What the task asks => Restate the following data in its entirety, word for word and without images.
□ □ □
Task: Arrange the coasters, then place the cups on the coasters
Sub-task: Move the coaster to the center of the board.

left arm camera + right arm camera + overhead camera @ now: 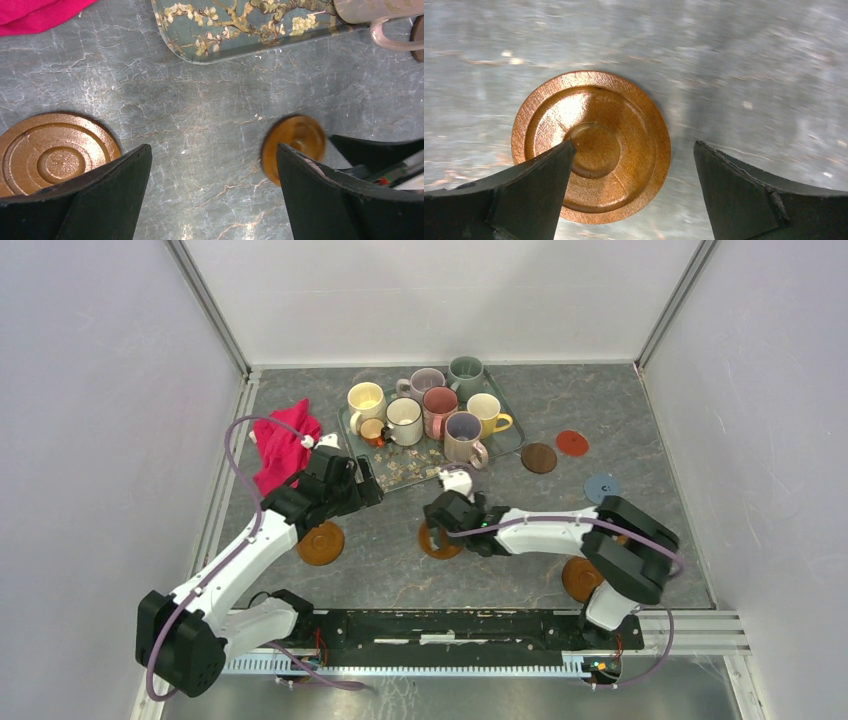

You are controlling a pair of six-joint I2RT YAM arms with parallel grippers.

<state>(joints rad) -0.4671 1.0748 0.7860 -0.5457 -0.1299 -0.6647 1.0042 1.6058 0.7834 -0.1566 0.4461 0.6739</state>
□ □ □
Result =>
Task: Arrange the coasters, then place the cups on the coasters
Sub-task: Move the coaster to the center of the board.

left arm camera + right arm camera + overhead camera @ now: 

You are controlling a pair of six-joint I2RT YAM arms with parallel grippers.

<state>(joints rad) -0.4671 1.0748 0.7860 -0.5457 -0.1299 -0.6647 1.0042 1.6058 0.7834 -0.1566 0.4461 0.6739</state>

No additional answer text is required.